While Ukraine's military performance has been impressive, it is too early to talk about a swing in the course of the war in favor of Ukraine, he went on.
Russian troops have had to alter their plans, though this has not been carried out up until now due to May 9, when Russia's president, Vladimir Putin, wants to be able to declare victory to the Russian nation, Saks added, but this does not mean that the date dictates the overall course of the war.
"May 9 is not the benchmark by which Putin is making calculations," he said.
"It is a symbolic day, and it would certainly be seen as good if something could be achieved, but the war will not take place according to May 9, but according to the goals that the Russian leadership wants to achieve," Saks continued.
"It may also be the case that Ukraine will be able to tilt the course of the war in its favor earlier [than May 9], but it may also turn out that the war reaches its culmination much later. So I would not pin things on May 9."
"There are many more ways to celebrate May 9," he said, noting that the announcement of success in the Donbas or of the fall of the besieged city of Mariupol, on the Black Sea coast, would be sufficient as a message of victory.
60,000 reservists recruited unlikely to be sent to the Donbas
Saks also said that the news that 60,000 reservists in Russia are to be recruited to fight in Ukraine does not mean that these will materialize in time to be sent to the Donbas ahead of May 9.
"This is an arbitrary figure, but I have a hard time believing they can recruit 60,000 men in a few weeks.
"They need to be armed and trained," he went on.
Of the demographic of the reservists likely to be called up, Saks said: "The focus is on two groups The second group is those who are older civil servants who have left the service in the last five to seven years and are being recalled. would not fall, "said Saks.
Military personnel redeployed from northern Ukraine into Belarus have demonstrated that, while the logistical problems which have dogged Russia's invasion since it began a month-and-a-half ago are still present, some improvements have been made, Saks said.
The slower-than-expected movement of troops to eastern Ukraine may also denoted that the actual losses incurred by Russian units which fought in northern Ukraine have come as a surprise to the Russian military leadership, he went on.
"It is noticeable that paratroopers made up the first phase of the withdrawal from Kyiv and Chernivitsi, and that more combative units made up the second phase," Saks said.
"These have already been transferred to the Kharkiv region. It is clear that the losses from these forces have been more severe and that the pulling out has not been quite as that envisaged on the Russian side, and this will mean that bringing them up to combat strength will take longer than has been disseminated in public."
"The other thing to note is that the units which were extracted from northern Ukraine were not directed towards the Donbass whatsoever; They are in the Belgorod and Kursk regions [in Russia], or have entered the territory of Ukraine near Kharkiv," Saks added.
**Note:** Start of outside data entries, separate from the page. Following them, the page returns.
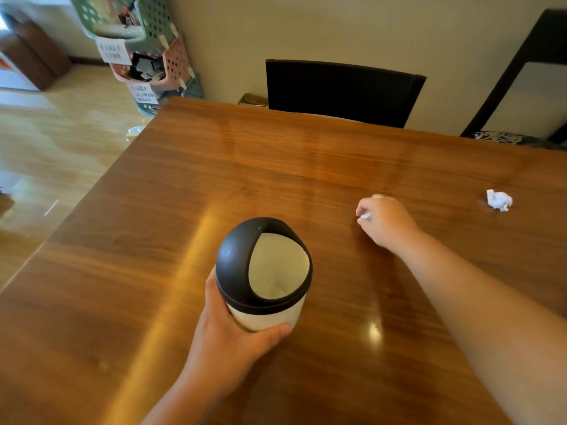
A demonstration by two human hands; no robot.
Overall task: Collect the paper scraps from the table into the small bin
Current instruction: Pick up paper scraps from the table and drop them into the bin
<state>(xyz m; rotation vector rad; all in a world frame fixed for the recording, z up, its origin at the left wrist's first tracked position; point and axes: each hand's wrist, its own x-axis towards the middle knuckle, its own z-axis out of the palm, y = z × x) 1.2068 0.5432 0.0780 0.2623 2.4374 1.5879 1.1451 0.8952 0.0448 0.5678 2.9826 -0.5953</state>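
Note:
A small white bin with a black domed lid and a cream swing flap stands near the front middle of the wooden table. My left hand wraps around the bin's lower body. To the right of the bin, my right hand is closed just above the tabletop, with a small white paper scrap showing between its fingertips. A second crumpled white paper scrap lies alone on the table farther right.
A black chair back stands at the table's far edge, and another dark chair at the far right. Stacked plastic baskets sit on the wooden floor beyond the table's left corner.

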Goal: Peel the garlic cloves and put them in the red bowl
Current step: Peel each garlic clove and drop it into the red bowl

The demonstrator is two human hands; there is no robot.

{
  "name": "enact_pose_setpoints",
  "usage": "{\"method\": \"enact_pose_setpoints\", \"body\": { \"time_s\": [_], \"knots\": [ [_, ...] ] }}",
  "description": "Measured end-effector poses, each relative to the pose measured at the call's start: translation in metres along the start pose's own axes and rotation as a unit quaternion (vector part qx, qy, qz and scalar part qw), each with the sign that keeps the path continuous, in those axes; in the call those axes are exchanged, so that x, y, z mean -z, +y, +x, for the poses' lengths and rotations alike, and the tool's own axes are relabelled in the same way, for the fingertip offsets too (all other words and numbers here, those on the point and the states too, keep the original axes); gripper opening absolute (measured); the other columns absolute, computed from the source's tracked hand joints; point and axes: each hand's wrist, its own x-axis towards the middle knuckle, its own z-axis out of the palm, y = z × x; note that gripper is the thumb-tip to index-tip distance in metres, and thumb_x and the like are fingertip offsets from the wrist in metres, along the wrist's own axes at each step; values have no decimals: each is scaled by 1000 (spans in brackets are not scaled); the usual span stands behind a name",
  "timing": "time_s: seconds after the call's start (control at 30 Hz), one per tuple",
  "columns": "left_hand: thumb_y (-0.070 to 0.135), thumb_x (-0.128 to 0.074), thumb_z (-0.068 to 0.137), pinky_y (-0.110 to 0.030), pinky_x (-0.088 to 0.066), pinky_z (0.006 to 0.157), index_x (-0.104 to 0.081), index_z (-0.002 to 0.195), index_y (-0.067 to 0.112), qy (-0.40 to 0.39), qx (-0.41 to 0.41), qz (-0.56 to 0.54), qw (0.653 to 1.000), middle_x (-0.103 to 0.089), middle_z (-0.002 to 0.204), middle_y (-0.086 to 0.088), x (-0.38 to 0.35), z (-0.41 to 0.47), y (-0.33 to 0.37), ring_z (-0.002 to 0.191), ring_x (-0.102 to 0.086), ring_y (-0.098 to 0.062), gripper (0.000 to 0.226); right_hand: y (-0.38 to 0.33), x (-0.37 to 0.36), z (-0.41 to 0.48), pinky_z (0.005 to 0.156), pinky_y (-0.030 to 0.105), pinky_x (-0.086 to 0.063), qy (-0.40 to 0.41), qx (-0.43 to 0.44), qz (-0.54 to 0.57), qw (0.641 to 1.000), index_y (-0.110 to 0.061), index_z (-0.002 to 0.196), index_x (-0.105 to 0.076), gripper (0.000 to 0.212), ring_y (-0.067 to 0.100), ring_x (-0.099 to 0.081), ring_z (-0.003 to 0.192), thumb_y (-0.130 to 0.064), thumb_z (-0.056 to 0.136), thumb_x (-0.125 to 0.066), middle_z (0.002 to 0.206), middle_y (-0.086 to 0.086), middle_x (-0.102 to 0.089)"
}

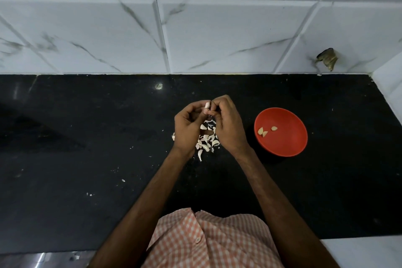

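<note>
While your black stone countertop (87,137) spreads below the white marbled wall tiles (217,35), the round red plastic bowl (287,119) sits to the right, three peeled cloves (262,131) inside. Your left hand (188,128) and right hand (226,124) both pinch one small white garlic clove (207,105), seemingly half-skinned, above scattered papery skins (207,141) that they partly hide.

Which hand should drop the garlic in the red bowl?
Probably the right hand: the red bowl sits beside it, and the left hand is farther away. Both pinch the garlic clove.
</note>
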Motion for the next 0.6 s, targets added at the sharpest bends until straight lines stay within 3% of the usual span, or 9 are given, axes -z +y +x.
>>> {"method": "enact_pose_setpoints", "body": {
  "time_s": [0.13,0.27,0.5,0.6],
  "knots": [
    [5,-60,98,-35,-60,53,-66,119,0,-26,50,-38,998,-70,96,-13,4,-2,4,81,-67,-22,22,6,1,1,72,18,-45,9,2,-22,1000,-3,95,-55,9,9,-50,87,-12,97,-51,99,-4,-48],
    [11,-60,99,-32,-59,50,-65,120,-3,-26,54,-33,998,-70,99,-18,5,-2,5,80,-66,-25,26,8,3,3,72,16,-43,2,12,-52,999,-4,94,-55,3,7,-48,89,-4,96,-55,98,-4,-48],
    [12,-59,98,-32,-61,60,-66,122,5,6,83,-108,991,-69,107,-10,6,2,7,89,-69,-16,26,5,3,-2,70,37,-52,-33,41,-71,996,-5,93,-54,16,18,-52,88,11,89,-55,98,0,-50],
    [15,-65,93,-33,-62,63,-68,119,8,9,88,-117,989,-72,107,-5,11,4,8,89,-70,-14,27,9,3,-5,73,40,-53,-44,38,-49,997,-5,95,-56,10,19,-56,90,4,92,-58,99,0,-53]
  ]
}}
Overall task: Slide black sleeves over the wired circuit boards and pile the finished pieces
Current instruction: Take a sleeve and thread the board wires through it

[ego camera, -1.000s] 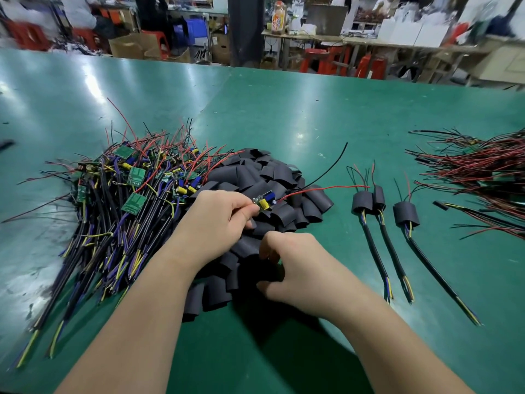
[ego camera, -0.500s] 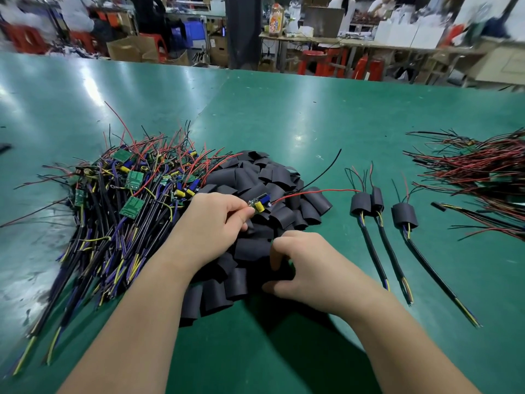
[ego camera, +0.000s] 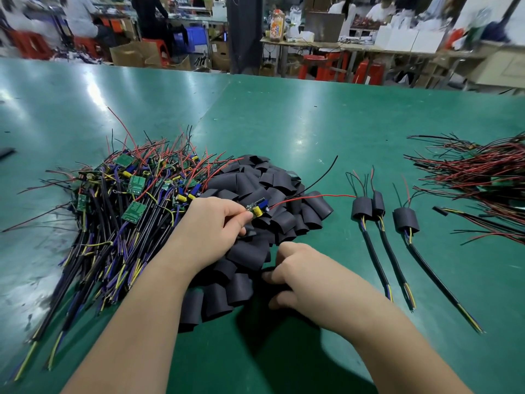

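While bare boards (ego camera: 122, 211) are lying heaped at the left of the green worktop (ego camera: 312, 123), their red, black, purple and yellow leads tangling, the left hand (ego camera: 210, 226) is hovering just beside them over the sleeves (ego camera: 284, 183), finger and thumb pinching one board (ego camera: 257, 209) by its near end. That board is pointing right, showing a yellow capacitor and trailing a red lead toward the finished pieces (ego camera: 362, 207). It is looking light but delicate: gripping it by its edges, not by the parts or solder joints, is probably safest, and the thin leads are likely to be snagging on neighbours. The sleeves are looking soft, thin and flattened, so one is probably needing a squeeze at its mouth before a board is going in.

The right hand (ego camera: 306, 277) is resting at the near edge of the sleeves, fingers curling down into them. Whether they are closing on one is impossible to tell, since the hand's own back and shadow are hiding the fingertips. Three finished pieces are lying side by side right of the sleeves, cables pointing toward the person. Farther right, a wire bundle (ego camera: 477, 177) is running off the frame edge, its contents blurring too much to make out.
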Demonstrator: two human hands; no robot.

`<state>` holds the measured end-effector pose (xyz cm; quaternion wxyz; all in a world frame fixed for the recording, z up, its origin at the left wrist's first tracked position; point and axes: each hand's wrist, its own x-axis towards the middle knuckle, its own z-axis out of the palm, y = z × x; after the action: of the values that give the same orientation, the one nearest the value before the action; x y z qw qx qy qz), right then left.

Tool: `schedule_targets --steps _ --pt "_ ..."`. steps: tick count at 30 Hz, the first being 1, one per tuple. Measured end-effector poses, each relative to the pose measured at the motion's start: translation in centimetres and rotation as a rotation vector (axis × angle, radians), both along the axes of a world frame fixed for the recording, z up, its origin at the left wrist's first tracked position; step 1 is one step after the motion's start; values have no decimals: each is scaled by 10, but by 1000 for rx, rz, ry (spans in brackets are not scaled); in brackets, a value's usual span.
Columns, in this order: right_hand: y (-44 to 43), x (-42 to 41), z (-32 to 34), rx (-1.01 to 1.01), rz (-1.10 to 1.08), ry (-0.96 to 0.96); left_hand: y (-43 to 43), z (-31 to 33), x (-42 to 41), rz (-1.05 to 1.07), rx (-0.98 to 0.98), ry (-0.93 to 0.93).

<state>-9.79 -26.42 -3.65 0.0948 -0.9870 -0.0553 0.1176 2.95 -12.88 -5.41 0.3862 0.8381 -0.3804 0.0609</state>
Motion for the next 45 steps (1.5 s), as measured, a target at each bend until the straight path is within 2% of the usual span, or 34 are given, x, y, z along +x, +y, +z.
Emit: schedule_targets --steps 3,7,12,14,16,19,21,24,26,30,34,45 --pt "-6 -4 4 33 -38 20 1 1 1 2 -1 -4" --pt "-9 -4 0 59 -22 -91 1 0 1 -10 20 -4" --pt "-34 -9 -2 304 -70 -138 3 2 0 -28 53 43" --pt "-47 -18 4 564 -130 -149 4 4 -2 -55 64 82" --pt "-62 -27 13 981 -122 -162 4 6 -5 -106 102 111" --pt "-84 -35 24 1453 -68 -493 5 12 -11 -205 164 161" --pt "-98 -35 26 1658 -181 -731 6 16 -15 -262 190 204" --pt "-108 -30 23 1677 -504 -943 6 20 -18 -302 216 270" --pt "-104 -26 20 1724 -603 -902 6 22 -19 -317 204 313" --pt "-92 -19 17 1906 -618 -736 8 26 -22 -326 132 403" --pt "-91 -21 17 1991 -547 -671 10 28 -23 -335 105 453" --pt "-90 -21 16 1946 -500 -636 9 28 -21 -348 104 454"
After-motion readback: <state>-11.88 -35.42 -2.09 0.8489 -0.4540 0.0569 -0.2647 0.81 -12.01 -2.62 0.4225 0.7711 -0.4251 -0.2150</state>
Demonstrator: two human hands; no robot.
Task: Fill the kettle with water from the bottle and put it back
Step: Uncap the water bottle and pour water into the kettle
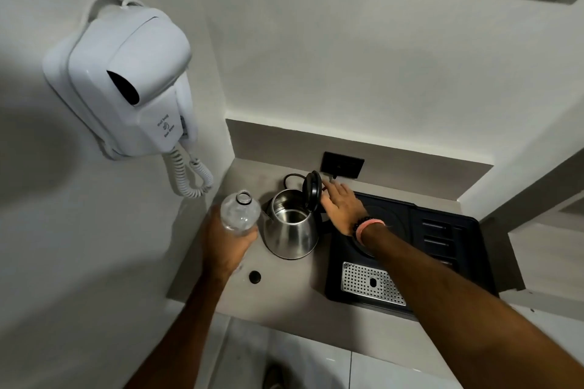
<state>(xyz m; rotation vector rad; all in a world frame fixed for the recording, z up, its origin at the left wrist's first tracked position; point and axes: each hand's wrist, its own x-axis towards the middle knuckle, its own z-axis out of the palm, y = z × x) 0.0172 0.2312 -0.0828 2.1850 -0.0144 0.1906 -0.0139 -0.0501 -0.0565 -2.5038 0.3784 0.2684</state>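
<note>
Left hand (228, 241) wrapped around one clear bottle (240, 211) — uncapped, upright, just left of the kettle (292, 230). Right hand (342, 206) flat, fingers spread, holding nothing, just beside the raised lid (312, 189); contact unclear. One steel kettle, open, on the bench (284, 287) beside the black tray (442, 249) — tray partly hidden by the right arm. One cap (254, 276) near the front edge. Water level unreadable.

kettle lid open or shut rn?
Open. The black lid stands hinged up behind the kettle mouth, steel interior visible; the right hand is beside it.
</note>
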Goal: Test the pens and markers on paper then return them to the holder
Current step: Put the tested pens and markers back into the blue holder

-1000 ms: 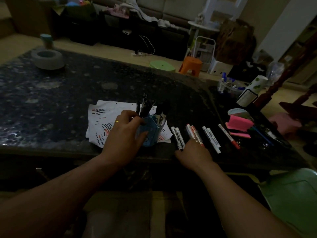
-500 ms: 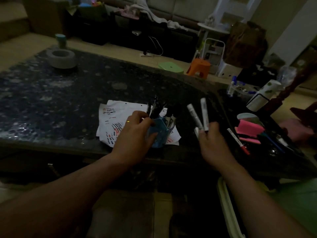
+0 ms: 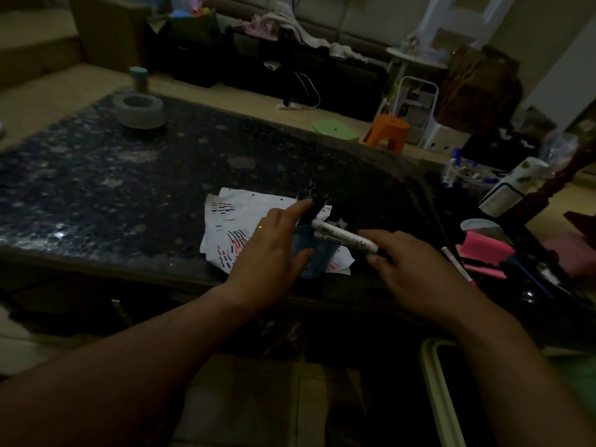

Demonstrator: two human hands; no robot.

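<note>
Nearest the camera, the right hand (image 3: 416, 272) grips a small bunch of white markers (image 3: 342, 235), thumb underneath and fingers curled over the top. Half a second ago it held them upright and fanned out, off to the right; now they lie almost level, ends pointing left and reaching the rim of the blue holder (image 3: 322, 261). A second ago those markers were lined up flat on the worktop (image 3: 129, 188) with that hand just landing on them. The left hand (image 3: 267, 250) keeps hold of the holder, thumb wrapped against its front, but the index finger has straightened out and now rests up against the dark pens (image 3: 317, 198) standing inside, where before it was curled round the side. The holder sits on the scribbled paper (image 3: 232, 217) near the worktop's front edge, same spot as before. To the right, one red-capped marker (image 3: 456, 262) stays on the worktop beside the pink sticky notes (image 3: 487, 250). Further back there's a grey tape roll (image 3: 142, 112) at the far left corner, and an orange stool (image 3: 388, 130) on the floor beyond.
</note>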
"I think that the general condition of these forces is such that they will not be allowed to fight in new places," Saks added.
The course of the war so far has also demonstrated that the Ukrainian forces have a very good awareness of the situation, and that the distribution of the forces has been planned very well.
This means that any changes in plans on the part of Russian forces and their movement will come as no surprise to the Ukrainians, Saks said. "I think that the Ukrainians have such a strong knowledge of Russian military arts and intelligence that the Russian forces will not be able to lead them by the nose."
The end of World War Two is marked in Russia as "Victory Day", on May 9.